Выбрать главу

Тут только, в комнате, я разглядел Абраменко. Его белые волосы казались румянцем на землистых щеках, буграми торчали веснущатые скулы, а верхняя губа утратила свойственный ей рисунок — припухла и вздернулась с одной стороны.

— Что, брат, измотался? — Вася потрогал Абраменко за плечо. — А Вера Михайловна у себя?

Опустил глаза Абраменко, рассматривая узоры на сорочке. Так девушки теребят свои передники, когда тяжело у них на душе.

— У себя Вера Михайловна?

— Да.

— Напрасно. Ведь там пылища, поди, какая!

Абраменко вздернул голову и сказал сердито:

— Все равно, она умерла!

Тень пробежала по заострившемуся носу, и брат рухнул локтем на косяк.

Я смотрел на этот локоть. Рядом с ним у дверных петель содрана краска на доске. Это мы кололи грецкие орехи для Веры Михайловны.

— Умерла?! — Зингенталь держал себя за подбородок, как будто высчитывая что-то в уме.

Вася повис на своих костылях. Еле шевеля ногой, он доплелся к двери соседней комнаты. Я услышал, как взвизгнула ручка, и через секунду, в тон ей, — женский голос, позаимствованный из предбанника:

— Нельзя! Нельзя мужчинам! Мы покойницу убираем!

Маленькая пауза — и снова:

— Да что вы, господин! Пустите! Нельзя мужчинам.

Дверь захлопнулась, а Вася не возвращался. Его привел Венский, поддерживая за талию. Шатается Вася, и на пуговице его пальто раскачивается красный пакетик с тянучками.

Домовито заскрипели пружины, когда Козлов сел на диван. От плюшевых подушек поднялась веселая стайка пыли. Зингенталь разогнал ее ладонью, как назойливый дым.

Дверь из комнаты Веры Михайловны приотворилась, и тот же голос нетерпеливо сказал:

— Давайте же сорочку!

Абраменко отнял руку от косяка. Волосы на одной его щеке взъерошились, ухо покраснело, тогда как лицо, еще более позеленевшее, стало страшным. Он вышел в коридор.

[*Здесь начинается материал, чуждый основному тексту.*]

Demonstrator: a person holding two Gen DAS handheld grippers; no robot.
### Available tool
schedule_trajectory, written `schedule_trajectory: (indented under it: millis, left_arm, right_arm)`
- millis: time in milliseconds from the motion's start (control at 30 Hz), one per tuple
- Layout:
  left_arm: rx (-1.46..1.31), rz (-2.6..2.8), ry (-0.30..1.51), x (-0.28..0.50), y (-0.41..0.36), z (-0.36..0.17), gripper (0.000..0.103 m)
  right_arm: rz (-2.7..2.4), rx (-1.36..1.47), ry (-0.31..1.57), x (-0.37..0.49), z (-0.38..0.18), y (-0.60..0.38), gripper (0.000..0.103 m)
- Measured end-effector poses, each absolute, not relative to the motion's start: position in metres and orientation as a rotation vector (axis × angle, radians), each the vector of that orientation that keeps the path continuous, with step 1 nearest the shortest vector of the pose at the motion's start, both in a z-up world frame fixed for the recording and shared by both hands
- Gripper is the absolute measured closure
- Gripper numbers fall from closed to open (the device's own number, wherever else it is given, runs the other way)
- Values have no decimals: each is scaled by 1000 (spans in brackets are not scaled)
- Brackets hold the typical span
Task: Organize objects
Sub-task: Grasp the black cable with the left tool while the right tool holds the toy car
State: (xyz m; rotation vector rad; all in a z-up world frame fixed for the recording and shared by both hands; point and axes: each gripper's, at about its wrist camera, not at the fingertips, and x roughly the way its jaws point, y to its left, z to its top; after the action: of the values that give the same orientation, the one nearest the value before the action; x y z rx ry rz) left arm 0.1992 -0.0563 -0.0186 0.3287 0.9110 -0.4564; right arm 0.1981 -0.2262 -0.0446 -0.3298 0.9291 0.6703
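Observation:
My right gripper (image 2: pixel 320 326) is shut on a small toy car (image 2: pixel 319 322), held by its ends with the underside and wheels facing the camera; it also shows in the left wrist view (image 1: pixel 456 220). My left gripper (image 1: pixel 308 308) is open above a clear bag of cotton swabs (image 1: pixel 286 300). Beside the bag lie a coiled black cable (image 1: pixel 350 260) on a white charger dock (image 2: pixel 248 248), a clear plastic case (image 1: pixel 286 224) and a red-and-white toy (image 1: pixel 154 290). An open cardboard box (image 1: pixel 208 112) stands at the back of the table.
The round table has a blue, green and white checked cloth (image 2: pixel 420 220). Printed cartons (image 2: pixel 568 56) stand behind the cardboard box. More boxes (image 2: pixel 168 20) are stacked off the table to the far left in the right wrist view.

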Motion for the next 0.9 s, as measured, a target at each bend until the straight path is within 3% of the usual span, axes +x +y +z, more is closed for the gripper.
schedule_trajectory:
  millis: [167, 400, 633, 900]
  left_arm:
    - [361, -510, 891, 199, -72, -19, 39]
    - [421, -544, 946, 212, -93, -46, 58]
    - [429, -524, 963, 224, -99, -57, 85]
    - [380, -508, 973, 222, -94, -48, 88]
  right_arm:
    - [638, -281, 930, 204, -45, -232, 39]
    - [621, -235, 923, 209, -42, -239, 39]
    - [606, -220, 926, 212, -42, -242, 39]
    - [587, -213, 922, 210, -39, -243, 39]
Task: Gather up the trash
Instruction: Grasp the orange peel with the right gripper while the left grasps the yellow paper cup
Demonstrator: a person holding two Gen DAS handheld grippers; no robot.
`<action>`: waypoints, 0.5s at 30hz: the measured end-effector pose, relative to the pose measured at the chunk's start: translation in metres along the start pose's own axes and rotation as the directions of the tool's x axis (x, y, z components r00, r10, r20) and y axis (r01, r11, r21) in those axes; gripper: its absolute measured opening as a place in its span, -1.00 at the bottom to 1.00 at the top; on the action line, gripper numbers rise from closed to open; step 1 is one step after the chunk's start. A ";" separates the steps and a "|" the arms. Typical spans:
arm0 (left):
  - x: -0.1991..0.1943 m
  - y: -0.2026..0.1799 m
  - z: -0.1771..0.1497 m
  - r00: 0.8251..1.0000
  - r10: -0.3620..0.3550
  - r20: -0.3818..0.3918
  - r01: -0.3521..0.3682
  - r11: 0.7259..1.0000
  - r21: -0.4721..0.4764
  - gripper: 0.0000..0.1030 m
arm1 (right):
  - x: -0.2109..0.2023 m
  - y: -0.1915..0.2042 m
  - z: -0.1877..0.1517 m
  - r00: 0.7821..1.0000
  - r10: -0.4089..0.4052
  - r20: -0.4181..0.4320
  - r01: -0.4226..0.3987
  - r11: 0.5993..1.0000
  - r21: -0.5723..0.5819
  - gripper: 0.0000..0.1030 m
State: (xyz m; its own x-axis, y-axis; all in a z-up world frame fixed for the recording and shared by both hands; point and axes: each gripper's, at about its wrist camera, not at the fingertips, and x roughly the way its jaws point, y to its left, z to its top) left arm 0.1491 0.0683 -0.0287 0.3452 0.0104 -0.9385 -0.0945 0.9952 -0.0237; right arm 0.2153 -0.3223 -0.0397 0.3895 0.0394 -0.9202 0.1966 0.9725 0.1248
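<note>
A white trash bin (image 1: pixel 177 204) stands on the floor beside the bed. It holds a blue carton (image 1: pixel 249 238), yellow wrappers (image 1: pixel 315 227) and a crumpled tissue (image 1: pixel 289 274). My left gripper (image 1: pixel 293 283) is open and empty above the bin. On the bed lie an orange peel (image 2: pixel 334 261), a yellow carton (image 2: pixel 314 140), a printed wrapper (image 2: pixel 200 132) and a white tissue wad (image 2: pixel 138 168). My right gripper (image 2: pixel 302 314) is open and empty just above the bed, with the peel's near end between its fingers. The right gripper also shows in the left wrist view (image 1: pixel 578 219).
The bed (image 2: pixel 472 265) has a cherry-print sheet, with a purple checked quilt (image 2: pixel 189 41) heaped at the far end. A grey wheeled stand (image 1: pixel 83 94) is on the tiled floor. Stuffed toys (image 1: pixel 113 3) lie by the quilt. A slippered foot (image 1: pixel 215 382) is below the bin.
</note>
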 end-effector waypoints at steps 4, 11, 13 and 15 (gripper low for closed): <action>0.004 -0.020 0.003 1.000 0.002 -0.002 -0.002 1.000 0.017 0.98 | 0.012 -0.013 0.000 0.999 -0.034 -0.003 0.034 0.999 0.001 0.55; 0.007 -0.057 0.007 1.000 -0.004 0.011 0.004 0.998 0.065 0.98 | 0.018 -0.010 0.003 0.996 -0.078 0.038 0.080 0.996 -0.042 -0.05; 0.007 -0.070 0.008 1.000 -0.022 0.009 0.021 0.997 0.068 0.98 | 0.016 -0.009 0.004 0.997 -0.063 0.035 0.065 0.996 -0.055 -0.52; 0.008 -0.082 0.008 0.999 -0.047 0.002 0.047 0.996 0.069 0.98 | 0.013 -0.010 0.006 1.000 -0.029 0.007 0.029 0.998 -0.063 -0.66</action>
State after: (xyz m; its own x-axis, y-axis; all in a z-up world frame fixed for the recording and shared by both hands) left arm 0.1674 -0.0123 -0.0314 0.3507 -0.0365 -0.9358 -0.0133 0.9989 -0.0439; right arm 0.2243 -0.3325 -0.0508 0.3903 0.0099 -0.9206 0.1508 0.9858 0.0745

— Сорочкой пол подметать! Разве можно?

Вася заткнул уши. Трезвый голос в этот момент действительно звучал непристойно.

— Когда же это произошло? — решился спросить Венский.

Абраменко посмотрел на меня.

— Не знаю… — и, спохватившись: — На рассвете.

Теперь Абраменко ходил по комнате из угла в угол. Посуда дребезжала в буфете, а цветы на подоконнике вздрагивали, словно колыхал их ветерок. Тяжелая поступь, большой человек.

Большой сирота.

— Зря умерла! — сказал Зингенталь убежденно.

И тогда Абраменко стал говорить через силу, как будто торопясь оправдать свою сестру:

— Не умереть было трудно… С ее здоровьем — на болото, в гиблое место… Тамошний урядник — и тот за растрату сослан. Земля голая, не родит. Мука к весне восемь гривен фунт. А пособия от начальства — шесть целковых в месяц.

Он ходил, встряхивал головой и вдруг остановился, схватившись за спинку кресла.

— А режим! Собачий режим! Хуже, чем собачий!.. Даже по окончании срока ее сюда повезли в клетке, в столыпинском вагоне.

Минутную ярость снова сменило отчаяние. Абраменко закрыл глаза, закрыл их так плотно, что веки сморщились, а брови сползли в глазную впадину.

— Между прочим, — сказал Венский, — умер Столыпин.

Это было произнесено скороговоркой, действительно «между прочим». Но Абраменко прозрел тотчас же.

— Что?!

— Умер Столыпин. Понимаешь — умер, совсем…

Припухшая губа поднималась все выше, собирая у глаз морщинки, уже показались крепкие зубы, и на бледном, на землистом лице мы увидели прекрасную улыбку.

— Да ну?!..

— Да, ну войдите же! — в третий раз нетерпеливо повторяет Андрей Петрович.

Из коридора опахивает ветром, тяжелые тучи дыма чуть-чуть раздвигаются. Входит Клавдия Дмитриевна.

— У больного, которого вчера оперировали, началась рвота.

Она говорит запинаясь, не глядя на профессора. Андрей Петрович поднимается и отряхивает брюки, сбившиеся в коленках.

— Давно рвет?

Сестра должна отвечать на прямо поставленный вопрос.

— Не знаю… Я была в первом этаже, а няня уснула.

Овечкин подпрыгивает на диване:

— Как уснула? Почему уснула?

— Спросите ее сами, товарищ Овечкин!

Клавочка сердится, надувает губки, и термометр в верхнем кармане поднимается к самому ее подбородку.